## WHAT THE TASK ASKS:
In the entries below, find the line with "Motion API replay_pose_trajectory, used" and the line with "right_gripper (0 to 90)"; give again those lines and every line between them, exactly.

---- DATASET ENTRIES

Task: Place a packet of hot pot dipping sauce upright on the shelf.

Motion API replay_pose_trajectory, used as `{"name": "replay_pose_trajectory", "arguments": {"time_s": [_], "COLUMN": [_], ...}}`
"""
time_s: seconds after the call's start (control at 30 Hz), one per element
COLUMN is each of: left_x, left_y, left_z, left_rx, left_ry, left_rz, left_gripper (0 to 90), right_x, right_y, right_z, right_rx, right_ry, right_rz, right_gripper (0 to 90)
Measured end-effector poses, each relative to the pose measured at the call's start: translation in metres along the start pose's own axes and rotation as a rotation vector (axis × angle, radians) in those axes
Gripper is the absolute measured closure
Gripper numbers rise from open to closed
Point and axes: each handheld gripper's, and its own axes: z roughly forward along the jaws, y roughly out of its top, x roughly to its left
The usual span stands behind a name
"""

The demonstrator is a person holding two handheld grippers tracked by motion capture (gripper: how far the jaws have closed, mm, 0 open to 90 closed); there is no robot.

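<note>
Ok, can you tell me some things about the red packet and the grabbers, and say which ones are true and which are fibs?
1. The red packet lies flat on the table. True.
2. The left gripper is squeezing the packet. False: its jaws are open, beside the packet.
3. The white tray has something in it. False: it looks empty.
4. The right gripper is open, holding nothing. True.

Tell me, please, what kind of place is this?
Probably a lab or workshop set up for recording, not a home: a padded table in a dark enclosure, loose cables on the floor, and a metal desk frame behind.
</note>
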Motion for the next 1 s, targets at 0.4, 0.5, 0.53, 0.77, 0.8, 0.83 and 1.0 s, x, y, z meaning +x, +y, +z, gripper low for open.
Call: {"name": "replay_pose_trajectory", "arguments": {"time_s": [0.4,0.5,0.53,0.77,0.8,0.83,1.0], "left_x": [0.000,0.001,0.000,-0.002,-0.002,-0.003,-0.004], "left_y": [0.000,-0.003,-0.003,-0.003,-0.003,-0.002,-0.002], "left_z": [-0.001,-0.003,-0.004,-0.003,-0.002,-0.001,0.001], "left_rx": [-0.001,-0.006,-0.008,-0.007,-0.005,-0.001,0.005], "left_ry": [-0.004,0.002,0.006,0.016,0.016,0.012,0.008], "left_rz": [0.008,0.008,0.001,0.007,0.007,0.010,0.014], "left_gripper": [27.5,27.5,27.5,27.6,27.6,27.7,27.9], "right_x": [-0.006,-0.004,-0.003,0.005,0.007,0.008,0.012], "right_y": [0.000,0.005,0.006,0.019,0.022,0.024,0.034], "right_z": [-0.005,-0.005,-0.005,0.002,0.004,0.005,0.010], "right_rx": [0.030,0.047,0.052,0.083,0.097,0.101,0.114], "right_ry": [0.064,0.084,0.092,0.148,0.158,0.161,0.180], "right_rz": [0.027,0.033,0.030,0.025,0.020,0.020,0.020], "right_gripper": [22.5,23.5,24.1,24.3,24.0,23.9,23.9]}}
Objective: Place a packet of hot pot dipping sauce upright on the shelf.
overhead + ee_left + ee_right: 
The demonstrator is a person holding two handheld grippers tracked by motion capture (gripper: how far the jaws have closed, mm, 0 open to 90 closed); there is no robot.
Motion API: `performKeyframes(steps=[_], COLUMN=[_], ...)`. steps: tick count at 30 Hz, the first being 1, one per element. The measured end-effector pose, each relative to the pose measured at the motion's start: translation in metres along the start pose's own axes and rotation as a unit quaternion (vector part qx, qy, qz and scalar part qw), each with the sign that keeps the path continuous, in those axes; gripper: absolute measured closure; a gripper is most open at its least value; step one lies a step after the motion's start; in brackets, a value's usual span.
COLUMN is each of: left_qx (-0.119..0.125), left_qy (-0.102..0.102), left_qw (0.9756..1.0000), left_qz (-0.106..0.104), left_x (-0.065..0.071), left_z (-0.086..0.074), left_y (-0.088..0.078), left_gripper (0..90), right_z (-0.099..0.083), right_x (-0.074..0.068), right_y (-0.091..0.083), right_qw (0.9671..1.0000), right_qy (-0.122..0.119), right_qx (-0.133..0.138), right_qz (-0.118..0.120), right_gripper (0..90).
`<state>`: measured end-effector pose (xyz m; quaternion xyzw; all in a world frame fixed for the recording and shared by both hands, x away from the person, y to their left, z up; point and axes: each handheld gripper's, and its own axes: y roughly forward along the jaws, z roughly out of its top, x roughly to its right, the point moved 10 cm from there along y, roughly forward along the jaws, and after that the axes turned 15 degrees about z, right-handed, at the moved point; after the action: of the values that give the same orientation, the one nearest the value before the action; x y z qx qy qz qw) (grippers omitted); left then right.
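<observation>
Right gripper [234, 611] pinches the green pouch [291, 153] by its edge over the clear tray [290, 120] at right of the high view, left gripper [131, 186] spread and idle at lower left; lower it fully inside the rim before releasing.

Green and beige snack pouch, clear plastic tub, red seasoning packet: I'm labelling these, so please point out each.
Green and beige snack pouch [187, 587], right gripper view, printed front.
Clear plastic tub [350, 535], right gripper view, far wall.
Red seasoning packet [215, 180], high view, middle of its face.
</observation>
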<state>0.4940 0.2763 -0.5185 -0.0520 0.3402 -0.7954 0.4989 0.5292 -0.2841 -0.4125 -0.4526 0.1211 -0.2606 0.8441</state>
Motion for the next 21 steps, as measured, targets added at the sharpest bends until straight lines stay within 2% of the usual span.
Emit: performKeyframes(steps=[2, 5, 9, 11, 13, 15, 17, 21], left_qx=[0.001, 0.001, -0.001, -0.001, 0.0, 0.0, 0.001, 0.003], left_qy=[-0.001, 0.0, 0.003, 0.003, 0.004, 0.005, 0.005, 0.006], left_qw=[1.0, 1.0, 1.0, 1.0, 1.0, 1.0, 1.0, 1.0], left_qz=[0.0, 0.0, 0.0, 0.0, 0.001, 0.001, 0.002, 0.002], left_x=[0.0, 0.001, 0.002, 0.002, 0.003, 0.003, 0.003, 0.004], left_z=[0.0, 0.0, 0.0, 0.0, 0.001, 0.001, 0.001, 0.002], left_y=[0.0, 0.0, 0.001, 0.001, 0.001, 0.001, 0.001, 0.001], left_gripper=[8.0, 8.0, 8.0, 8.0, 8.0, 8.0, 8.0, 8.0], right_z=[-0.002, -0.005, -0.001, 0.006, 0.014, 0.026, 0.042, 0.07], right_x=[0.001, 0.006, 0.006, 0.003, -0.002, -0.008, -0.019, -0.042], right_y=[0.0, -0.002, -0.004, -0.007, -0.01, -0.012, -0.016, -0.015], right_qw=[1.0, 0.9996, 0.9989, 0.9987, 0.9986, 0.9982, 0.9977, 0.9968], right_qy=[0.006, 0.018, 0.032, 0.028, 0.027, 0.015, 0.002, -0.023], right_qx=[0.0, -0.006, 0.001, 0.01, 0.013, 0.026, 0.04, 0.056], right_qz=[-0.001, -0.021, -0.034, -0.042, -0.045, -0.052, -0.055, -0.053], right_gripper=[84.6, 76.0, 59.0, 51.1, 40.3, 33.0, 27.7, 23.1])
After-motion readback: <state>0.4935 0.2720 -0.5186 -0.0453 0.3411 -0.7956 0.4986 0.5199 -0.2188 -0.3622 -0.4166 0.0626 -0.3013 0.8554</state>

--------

## EXERCISE RESPONSE:
Motion API replay_pose_trajectory, used as `{"name": "replay_pose_trajectory", "arguments": {"time_s": [_], "COLUMN": [_], ...}}`
"""
time_s: seconds after the call's start (control at 30 Hz), one per element
COLUMN is each of: left_x, left_y, left_z, left_rx, left_ry, left_rz, left_gripper (0 to 90), right_x, right_y, right_z, right_rx, right_ry, right_rz, right_gripper (0 to 90)

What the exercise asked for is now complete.